(Records contained in a dataset)
..........
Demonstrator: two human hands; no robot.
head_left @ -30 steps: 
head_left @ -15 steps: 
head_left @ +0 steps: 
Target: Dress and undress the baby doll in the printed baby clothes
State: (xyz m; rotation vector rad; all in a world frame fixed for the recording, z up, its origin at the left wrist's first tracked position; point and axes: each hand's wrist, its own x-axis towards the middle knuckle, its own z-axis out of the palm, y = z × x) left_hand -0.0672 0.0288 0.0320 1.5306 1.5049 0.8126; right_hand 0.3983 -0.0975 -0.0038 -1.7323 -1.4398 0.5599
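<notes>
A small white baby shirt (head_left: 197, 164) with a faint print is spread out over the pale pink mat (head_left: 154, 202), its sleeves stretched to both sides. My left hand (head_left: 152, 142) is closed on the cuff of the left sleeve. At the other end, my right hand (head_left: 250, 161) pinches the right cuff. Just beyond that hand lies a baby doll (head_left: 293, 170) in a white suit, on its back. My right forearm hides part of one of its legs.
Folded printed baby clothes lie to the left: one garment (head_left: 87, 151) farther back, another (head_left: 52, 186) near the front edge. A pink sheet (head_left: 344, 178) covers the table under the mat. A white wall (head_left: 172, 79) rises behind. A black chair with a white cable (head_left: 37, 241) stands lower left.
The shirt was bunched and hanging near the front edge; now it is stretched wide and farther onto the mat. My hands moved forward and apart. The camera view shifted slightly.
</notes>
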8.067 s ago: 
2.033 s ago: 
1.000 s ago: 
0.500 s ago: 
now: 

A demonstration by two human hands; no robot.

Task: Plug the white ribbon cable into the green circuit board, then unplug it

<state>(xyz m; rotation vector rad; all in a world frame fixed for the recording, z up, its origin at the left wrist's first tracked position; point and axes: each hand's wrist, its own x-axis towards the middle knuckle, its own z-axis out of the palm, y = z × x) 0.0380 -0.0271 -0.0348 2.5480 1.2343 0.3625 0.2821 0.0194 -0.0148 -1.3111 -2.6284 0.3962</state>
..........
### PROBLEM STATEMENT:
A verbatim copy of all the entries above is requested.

### ANSWER SECTION:
Demonstrator: two human hands; no robot.
head_left @ -30 steps: 
head_left @ -15 steps: 
head_left @ +0 steps: 
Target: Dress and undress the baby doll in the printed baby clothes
State: (xyz m; rotation vector rad; all in a world frame fixed for the recording, z up, its origin at the left wrist's first tracked position; point and axes: each hand's wrist, its own x-axis towards the middle knuckle, its own z-axis out of the palm, y = z × x) left_hand -0.0672 0.0288 0.0320 1.5306 1.5049 0.8126; right_hand 0.3983 -0.0975 -0.0038 -1.7323 -1.4398 0.5599
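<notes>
A small white baby shirt (head_left: 197, 164) with a faint print is spread out over the pale pink mat (head_left: 154, 202), its sleeves stretched to both sides. My left hand (head_left: 152, 142) is closed on the cuff of the left sleeve. At the other end, my right hand (head_left: 250, 161) pinches the right cuff. Just beyond that hand lies a baby doll (head_left: 293, 170) in a white suit, on its back. My right forearm hides part of one of its legs.
Folded printed baby clothes lie to the left: one garment (head_left: 87, 151) farther back, another (head_left: 52, 186) near the front edge. A pink sheet (head_left: 344, 178) covers the table under the mat. A white wall (head_left: 172, 79) rises behind. A black chair with a white cable (head_left: 37, 241) stands lower left.
The shirt was bunched and hanging near the front edge; now it is stretched wide and farther onto the mat. My hands moved forward and apart. The camera view shifted slightly.
</notes>
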8.067 s ago: 
2.033 s ago: 
1.000 s ago: 
0.500 s ago: 
now: 

A demonstration by two human hands; no robot.

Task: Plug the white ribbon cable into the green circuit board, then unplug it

<state>(xyz m; rotation vector rad; all in a world frame fixed for the recording, z up, its origin at the left wrist's first tracked position; point and axes: each hand's wrist, its own x-axis towards the middle knuckle, its own z-axis out of the palm, y = z × x) 0.0380 -0.0271 -0.0348 2.5480 1.2343 0.3625 0.2821 0.0194 -0.0148 -1.3111 -2.6284 0.3962</state>

With that, the answer is done.